It converges too slowly to get a reliable result. Let us try ith the nlm function ("optim" should work fine with "naughty" functions, "nlm" on "nice" functions -- our function os piecewise quadratic, with a unique local minimum).

# Even longer...
r <- nlm(f, deb, iterlim=20)   # By default, iterlim=100...
pc <- princomp(t(data.noisy.broken.line))
plot(pc$scores[,1:2])
lines( (t(matrix(deb, nc=np) - pc$center) %*% pc$loadings)[,1:2], col='red', lwd=3, lty=3 )
lines((t(matrix(r$estimate,nc=np) - pc$center) %*% pc$loadings)[,1:2], col='blue', lwd=3, lty=2)

In the previous example (had it worked), the curve was made of 4 segments and we wer looking for a curve made of 3 segments.

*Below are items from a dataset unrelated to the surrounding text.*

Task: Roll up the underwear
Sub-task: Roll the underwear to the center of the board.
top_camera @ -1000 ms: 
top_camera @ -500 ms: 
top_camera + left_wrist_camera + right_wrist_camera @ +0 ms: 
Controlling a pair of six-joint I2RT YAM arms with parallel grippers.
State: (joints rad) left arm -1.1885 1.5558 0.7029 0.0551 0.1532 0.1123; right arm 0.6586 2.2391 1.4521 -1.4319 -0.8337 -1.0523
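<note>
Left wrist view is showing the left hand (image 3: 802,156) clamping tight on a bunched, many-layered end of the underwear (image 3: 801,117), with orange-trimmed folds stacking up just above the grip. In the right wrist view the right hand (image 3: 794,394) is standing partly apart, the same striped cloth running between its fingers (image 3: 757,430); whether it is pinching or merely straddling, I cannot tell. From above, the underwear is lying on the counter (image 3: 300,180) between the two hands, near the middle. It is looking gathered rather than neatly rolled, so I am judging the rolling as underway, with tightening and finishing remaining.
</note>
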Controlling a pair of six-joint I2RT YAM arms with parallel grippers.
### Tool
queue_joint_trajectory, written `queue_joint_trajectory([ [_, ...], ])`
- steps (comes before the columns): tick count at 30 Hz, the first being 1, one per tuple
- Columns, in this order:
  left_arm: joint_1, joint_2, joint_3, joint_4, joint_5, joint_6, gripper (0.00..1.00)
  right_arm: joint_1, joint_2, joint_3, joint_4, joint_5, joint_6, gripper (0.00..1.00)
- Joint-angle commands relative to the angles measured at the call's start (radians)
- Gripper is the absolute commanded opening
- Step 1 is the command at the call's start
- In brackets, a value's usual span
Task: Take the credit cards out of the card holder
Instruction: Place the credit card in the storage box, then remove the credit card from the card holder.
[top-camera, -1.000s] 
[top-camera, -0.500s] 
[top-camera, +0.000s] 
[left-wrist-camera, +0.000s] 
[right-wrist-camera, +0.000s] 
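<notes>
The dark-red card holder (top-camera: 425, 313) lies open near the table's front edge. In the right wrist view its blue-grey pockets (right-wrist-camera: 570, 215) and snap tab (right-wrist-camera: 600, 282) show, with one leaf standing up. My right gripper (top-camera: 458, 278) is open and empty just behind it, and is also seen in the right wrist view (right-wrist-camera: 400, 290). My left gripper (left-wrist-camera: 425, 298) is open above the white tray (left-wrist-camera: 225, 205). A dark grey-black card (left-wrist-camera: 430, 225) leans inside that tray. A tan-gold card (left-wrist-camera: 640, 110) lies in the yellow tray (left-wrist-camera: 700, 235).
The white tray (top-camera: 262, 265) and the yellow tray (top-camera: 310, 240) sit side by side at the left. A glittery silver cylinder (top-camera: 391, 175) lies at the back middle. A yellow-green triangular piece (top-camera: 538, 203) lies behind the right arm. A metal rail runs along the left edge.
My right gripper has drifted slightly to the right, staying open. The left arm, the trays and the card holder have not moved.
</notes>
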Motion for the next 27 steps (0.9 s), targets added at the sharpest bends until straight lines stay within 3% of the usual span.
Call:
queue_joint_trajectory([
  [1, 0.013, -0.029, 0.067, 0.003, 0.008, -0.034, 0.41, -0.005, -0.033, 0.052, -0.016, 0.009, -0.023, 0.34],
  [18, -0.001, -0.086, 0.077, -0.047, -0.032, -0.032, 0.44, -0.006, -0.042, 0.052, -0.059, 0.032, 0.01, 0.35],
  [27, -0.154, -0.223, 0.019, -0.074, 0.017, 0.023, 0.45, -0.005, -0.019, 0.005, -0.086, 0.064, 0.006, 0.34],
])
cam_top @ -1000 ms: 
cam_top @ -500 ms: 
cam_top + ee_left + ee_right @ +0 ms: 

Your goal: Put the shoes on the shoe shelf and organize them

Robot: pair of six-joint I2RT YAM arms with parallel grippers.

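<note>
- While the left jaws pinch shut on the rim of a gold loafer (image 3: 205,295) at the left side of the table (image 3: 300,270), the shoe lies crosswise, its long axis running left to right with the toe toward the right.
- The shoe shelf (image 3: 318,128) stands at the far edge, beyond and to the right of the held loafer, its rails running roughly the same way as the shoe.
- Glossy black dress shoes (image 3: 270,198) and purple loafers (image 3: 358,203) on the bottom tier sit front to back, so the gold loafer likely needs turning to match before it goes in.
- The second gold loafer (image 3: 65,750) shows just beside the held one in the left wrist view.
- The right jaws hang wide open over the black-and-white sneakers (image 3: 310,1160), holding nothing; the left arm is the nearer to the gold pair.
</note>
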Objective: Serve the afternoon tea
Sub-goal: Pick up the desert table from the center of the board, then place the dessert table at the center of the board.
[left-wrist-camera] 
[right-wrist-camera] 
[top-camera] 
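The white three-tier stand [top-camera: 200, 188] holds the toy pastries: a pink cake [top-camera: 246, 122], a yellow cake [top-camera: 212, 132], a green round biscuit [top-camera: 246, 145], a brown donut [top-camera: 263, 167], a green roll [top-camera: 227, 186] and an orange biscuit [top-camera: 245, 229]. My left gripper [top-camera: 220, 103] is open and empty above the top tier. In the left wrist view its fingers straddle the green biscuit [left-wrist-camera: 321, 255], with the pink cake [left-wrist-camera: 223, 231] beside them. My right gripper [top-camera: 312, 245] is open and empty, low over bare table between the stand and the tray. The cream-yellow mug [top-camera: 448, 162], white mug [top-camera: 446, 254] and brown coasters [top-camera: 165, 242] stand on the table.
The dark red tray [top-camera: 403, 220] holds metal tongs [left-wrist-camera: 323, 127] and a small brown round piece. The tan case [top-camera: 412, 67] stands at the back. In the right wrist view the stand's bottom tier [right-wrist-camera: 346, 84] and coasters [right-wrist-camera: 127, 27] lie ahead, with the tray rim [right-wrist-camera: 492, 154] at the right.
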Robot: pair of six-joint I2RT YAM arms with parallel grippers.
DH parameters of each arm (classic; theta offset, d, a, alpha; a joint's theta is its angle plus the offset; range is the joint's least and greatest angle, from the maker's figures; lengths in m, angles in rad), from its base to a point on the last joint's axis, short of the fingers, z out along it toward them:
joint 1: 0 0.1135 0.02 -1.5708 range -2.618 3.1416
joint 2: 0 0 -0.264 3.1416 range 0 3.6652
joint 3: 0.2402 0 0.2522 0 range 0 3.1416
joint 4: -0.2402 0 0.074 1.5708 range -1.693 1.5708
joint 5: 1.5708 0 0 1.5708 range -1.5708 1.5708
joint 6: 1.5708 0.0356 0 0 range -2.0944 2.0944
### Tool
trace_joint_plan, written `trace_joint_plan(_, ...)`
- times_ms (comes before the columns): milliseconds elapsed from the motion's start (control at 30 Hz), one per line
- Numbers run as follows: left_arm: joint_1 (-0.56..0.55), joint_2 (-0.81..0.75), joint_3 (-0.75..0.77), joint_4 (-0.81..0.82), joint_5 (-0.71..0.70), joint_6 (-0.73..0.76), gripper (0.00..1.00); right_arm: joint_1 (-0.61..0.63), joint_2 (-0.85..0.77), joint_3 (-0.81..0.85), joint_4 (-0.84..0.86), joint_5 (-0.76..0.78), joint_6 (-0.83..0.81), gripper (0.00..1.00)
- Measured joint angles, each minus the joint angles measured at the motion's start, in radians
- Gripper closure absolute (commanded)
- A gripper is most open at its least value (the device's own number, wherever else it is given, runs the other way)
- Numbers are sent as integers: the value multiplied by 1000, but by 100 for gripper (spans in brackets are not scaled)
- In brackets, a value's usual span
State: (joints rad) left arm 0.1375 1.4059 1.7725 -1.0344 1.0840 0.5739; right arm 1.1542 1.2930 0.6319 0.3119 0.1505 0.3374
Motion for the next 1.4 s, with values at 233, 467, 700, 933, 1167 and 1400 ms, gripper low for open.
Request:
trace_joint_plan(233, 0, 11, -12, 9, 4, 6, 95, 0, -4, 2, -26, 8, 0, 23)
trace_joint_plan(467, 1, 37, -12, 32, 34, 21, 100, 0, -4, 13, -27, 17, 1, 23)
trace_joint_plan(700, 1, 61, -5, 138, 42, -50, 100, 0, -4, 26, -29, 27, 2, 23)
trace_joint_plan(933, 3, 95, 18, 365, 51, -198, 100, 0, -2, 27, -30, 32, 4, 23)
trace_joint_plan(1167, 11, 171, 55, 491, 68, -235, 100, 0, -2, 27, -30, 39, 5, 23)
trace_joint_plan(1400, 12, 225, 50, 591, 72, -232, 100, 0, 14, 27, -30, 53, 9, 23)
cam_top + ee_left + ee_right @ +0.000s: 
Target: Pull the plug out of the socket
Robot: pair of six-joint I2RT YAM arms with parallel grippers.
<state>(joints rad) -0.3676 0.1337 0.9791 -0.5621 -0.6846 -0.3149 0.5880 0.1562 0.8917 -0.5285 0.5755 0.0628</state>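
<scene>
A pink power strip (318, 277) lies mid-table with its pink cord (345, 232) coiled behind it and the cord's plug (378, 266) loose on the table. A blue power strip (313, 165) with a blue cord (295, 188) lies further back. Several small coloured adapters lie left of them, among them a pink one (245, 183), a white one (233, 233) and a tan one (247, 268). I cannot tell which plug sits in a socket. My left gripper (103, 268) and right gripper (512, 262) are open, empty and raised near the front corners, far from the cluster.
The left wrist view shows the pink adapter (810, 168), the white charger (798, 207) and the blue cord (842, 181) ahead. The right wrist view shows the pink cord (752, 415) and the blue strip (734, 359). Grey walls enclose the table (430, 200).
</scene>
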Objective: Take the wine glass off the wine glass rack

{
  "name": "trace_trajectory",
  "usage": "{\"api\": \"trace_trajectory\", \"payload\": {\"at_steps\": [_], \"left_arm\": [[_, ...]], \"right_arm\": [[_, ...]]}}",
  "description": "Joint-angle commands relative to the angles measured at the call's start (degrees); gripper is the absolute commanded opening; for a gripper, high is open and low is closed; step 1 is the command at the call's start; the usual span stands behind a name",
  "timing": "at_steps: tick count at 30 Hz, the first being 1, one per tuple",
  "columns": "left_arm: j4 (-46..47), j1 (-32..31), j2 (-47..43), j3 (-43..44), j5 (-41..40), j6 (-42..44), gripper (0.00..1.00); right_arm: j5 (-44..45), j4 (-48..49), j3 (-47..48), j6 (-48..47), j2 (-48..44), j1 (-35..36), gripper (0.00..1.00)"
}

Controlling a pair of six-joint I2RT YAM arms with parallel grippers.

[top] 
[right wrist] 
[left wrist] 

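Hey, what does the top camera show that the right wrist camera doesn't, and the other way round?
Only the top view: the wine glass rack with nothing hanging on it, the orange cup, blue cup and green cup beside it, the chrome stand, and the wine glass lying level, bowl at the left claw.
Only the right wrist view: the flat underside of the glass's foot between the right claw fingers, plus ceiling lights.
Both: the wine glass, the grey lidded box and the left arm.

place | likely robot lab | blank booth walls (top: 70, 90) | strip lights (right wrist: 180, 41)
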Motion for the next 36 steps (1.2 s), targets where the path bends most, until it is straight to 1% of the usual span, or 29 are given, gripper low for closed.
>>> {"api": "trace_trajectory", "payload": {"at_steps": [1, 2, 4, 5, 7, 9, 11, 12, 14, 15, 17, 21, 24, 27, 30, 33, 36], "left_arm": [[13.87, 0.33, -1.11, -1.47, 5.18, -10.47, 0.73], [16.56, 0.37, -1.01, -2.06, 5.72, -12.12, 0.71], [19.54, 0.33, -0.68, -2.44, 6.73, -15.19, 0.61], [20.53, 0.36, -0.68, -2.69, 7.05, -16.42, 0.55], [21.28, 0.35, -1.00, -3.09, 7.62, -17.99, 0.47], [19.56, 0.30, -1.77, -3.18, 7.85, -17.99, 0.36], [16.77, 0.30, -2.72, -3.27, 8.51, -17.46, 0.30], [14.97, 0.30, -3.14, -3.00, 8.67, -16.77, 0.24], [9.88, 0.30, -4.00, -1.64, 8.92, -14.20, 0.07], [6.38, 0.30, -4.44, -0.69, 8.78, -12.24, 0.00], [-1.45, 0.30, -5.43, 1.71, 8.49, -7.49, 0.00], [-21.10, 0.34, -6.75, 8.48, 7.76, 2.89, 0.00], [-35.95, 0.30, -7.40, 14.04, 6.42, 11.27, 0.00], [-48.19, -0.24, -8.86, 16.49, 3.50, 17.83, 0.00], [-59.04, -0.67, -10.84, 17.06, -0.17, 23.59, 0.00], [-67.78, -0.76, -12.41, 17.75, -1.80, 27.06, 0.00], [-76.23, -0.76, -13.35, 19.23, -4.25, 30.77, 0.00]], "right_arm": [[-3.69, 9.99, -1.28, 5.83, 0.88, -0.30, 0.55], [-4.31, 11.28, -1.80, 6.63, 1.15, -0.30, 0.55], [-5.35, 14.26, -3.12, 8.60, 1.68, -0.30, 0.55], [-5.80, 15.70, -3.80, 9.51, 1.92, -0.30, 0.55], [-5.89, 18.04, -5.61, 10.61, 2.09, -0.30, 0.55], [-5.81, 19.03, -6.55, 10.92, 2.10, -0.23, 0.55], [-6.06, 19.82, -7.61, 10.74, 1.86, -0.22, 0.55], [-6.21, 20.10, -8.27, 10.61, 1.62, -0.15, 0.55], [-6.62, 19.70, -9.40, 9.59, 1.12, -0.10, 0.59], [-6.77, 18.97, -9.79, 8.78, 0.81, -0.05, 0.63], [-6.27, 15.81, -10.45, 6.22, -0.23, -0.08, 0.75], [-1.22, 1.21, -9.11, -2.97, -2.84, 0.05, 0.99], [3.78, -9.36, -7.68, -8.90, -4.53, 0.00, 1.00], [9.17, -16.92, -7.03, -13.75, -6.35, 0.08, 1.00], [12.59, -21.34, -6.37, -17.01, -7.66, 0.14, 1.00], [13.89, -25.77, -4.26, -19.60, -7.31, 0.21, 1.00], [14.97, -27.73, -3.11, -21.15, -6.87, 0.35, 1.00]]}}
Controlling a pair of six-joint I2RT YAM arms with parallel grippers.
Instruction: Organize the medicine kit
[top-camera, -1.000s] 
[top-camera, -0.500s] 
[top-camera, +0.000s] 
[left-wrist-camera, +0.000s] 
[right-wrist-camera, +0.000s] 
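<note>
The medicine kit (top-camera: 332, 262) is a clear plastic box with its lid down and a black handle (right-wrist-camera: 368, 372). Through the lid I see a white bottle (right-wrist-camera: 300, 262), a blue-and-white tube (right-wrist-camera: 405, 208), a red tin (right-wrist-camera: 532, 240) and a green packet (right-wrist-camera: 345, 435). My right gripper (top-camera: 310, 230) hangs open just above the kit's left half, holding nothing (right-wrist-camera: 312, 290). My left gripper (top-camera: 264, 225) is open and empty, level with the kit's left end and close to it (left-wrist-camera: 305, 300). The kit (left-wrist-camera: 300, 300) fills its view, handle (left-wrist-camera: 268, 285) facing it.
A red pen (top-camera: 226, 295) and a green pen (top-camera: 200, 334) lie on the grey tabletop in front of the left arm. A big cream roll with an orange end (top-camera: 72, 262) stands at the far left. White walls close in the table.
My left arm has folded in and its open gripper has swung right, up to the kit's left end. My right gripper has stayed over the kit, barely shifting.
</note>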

If we had asked for 5 segments, we would have had a segment of length 0, or an unused segment at the end of the curve. to avoid this, we can add a penalty if the segments do not have the same length.

# I add the sum of the inverses of the squares of the lengths of the
# segments. 
# TODO: This is a BAD idea: it favours long, useless segments. 
f <- function (x) {
  sum(apply(data.noisy.broken.line, 2, distance, matrix(x, nc=np) )) +
  sum( 1/apply(t(apply(matrix(x,nc=np), 1,diff))^2, 2, sum) )
}

TODO: computation with 6 or 7 segments to find a broken line with
only 5. 

TODO: Similarly, we could add a penalty for the total length of the
curve. 

TODO: We could do the same thing with splines

Traveling Salesman Problem (TSP)

The Traveling Salesman Problem is the following: we have a cloud of points (in a metric space: think "cities on a map") and we are looking for a path, as short as possible, that visits each point. On other words, we want to find an order on the points that minimizes a certain function.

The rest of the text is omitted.